WHAT IS BEING ASKED:
Every line from the top of the material through the line holding "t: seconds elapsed" should be copied exactly, and only those lines.
☆ ☆ ☆ ☆
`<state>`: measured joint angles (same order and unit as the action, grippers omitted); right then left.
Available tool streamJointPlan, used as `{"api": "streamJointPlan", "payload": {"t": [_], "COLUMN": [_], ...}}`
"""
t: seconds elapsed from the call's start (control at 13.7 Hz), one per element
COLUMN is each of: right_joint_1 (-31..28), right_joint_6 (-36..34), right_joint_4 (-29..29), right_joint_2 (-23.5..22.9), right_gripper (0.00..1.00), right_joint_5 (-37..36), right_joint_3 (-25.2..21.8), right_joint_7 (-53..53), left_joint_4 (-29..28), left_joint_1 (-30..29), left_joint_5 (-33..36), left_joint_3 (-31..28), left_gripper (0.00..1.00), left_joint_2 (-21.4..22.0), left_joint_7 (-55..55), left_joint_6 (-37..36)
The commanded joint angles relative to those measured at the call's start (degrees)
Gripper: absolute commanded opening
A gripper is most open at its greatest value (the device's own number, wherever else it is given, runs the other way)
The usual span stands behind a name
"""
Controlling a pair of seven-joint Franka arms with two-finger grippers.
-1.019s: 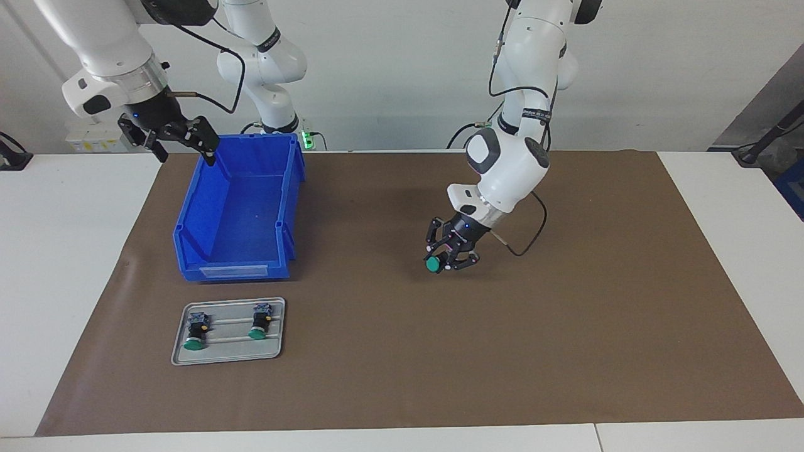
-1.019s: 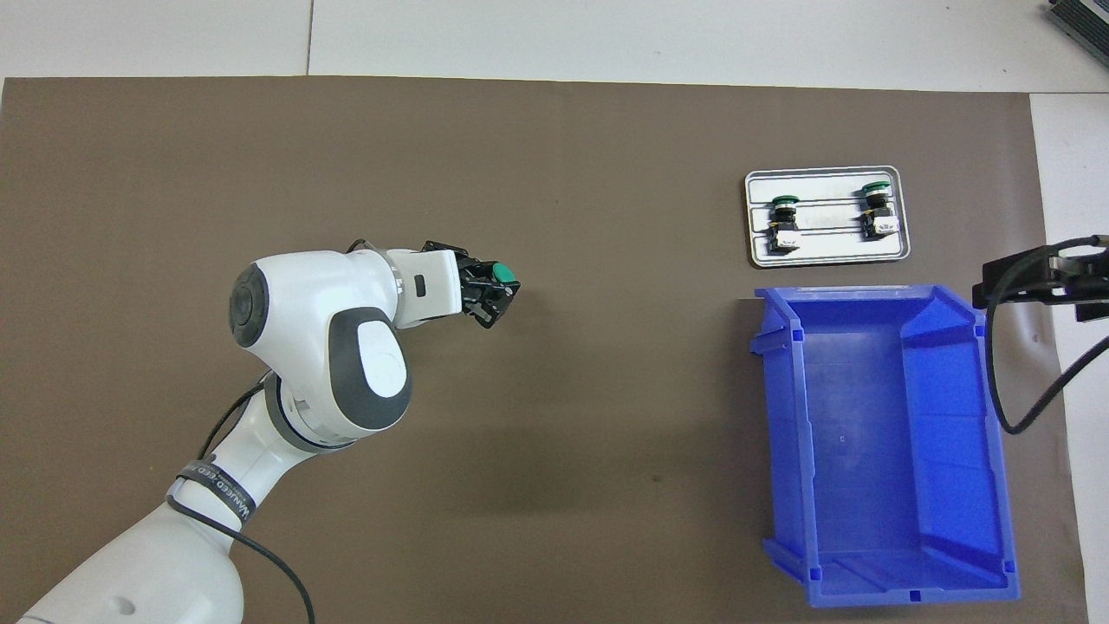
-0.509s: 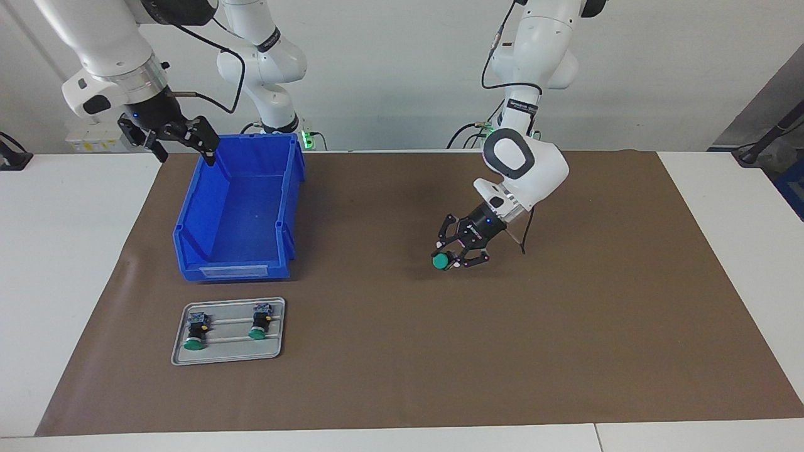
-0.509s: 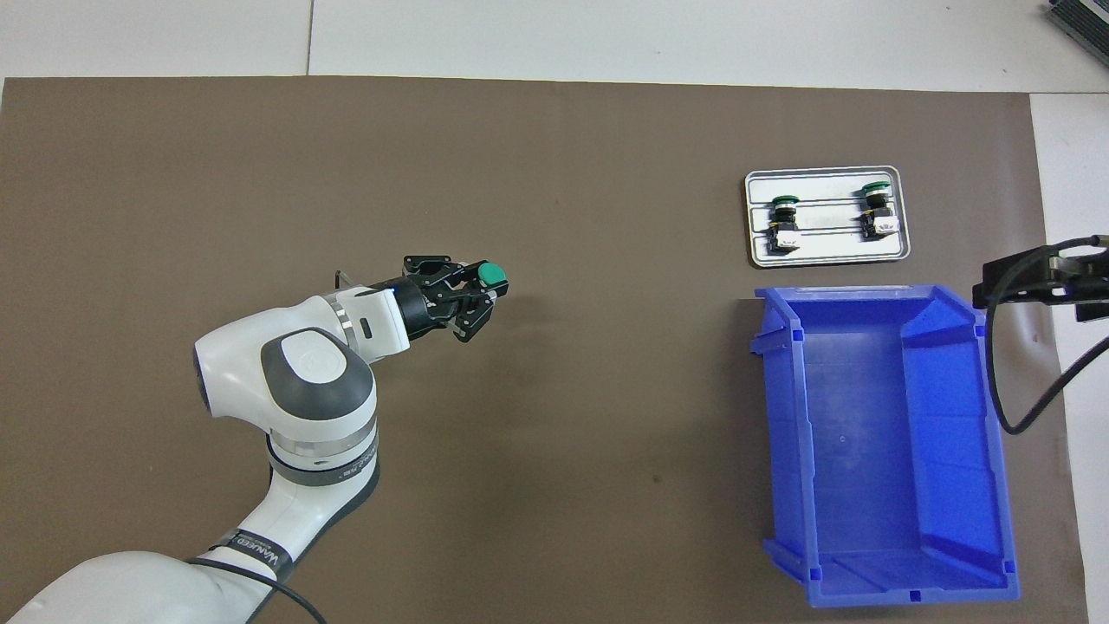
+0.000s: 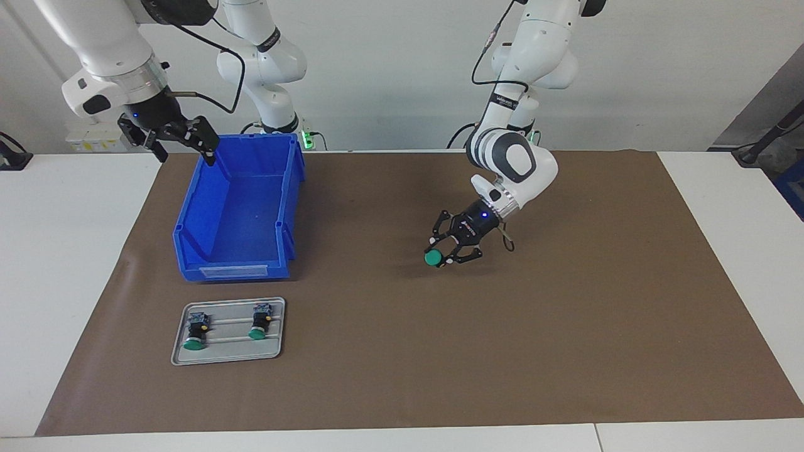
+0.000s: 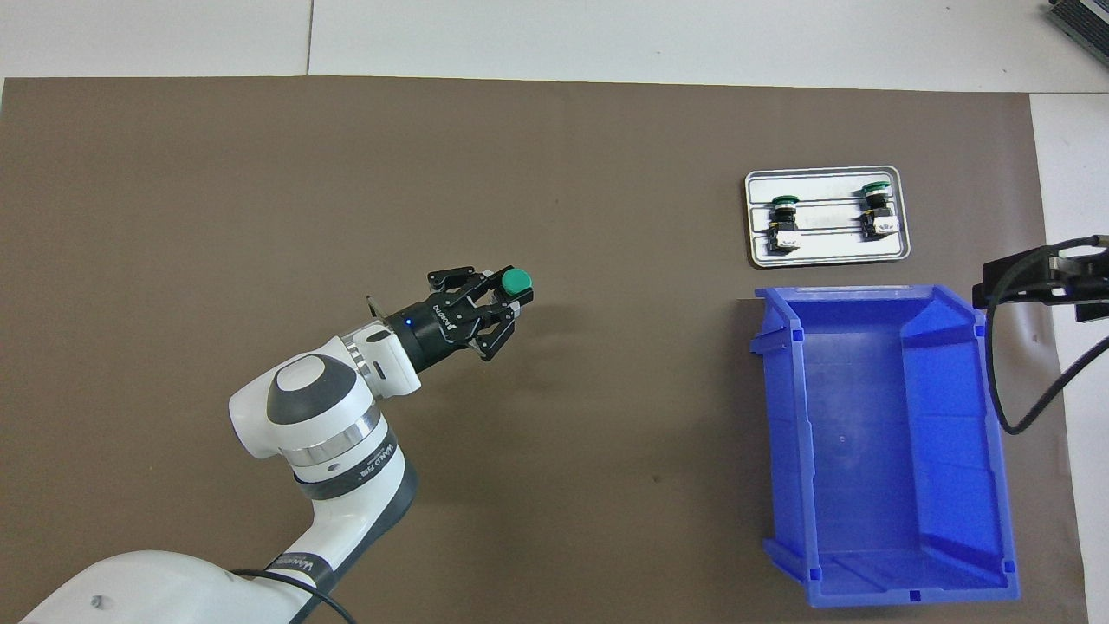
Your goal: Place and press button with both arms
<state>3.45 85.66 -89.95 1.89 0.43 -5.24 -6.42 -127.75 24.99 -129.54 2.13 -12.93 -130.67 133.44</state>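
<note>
My left gripper (image 5: 447,251) hangs over the bare middle of the brown paper mat (image 5: 565,326), fingers partly closed on the small push-button switch with a round green cap (image 5: 433,258); its black body is mostly hidden between my fingers, so I cannot make out the terminal block. Its long axis runs along my gripper's line, tilted rather than upright, and in the overhead view the cap points toward about two o'clock, at the tray end of the mat. The blue plastic open-topped bin (image 6: 884,451) stands toward my right arm's end of the table, and I can see nothing inside it. My right gripper (image 5: 179,141) waits over the bin's outer corner, its fingers spread wide and holding nothing; in the overhead view it is cut off at the edge and only its tip and cable show. Farther from me, just beside the bin at its twelve o'clock in the overhead view, lies the small grey metal tray (image 6: 826,252) with two more green-capped switches (image 6: 785,222) lying on their sides, caps pointing away from me.
</note>
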Motion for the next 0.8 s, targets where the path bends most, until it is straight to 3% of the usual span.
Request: {"api": "streamJointPlan", "payload": {"t": [0.0,0.58,0.73], "right_joint_1": [-0.2,-0.2,-0.2], "right_joint_6": [-0.2,-0.2,-0.2], "right_joint_4": [-1.2,-1.2,-1.2], "right_joint_2": [1.4,1.4,1.4], "right_gripper": [1.00,1.00,1.00], "right_joint_5": [1.2,1.2,1.2], "right_joint_3": [0.2,0.2,0.1], "right_joint_7": [-0.6,-0.6,-0.6], "left_joint_4": [-4.0,-11.1,-11.1], "left_joint_1": [-1.6,-1.3,-1.5], "left_joint_5": [-3.2,-3.3,-3.1], "left_joint_3": [0.1,0.0,-0.1], "left_gripper": [0.00,0.00,0.34], "left_joint_2": [-0.2,1.4,1.5], "left_joint_7": [-7.9,-15.0,-14.9], "left_joint_6": [-6.9,-10.5,-10.6]}}
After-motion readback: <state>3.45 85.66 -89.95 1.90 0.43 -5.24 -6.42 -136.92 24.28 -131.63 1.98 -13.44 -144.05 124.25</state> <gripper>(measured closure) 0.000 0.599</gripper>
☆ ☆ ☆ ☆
EXERCISE OUTPUT:
`<state>`: measured joint angles (same order and unit as the action, grippers omitted); right then left.
Available tool streamJointPlan, used as `{"api": "streamJointPlan", "payload": {"t": [_], "COLUMN": [_], ...}}`
"""
t: seconds elapsed from the call's start (control at 13.7 Hz), one per element

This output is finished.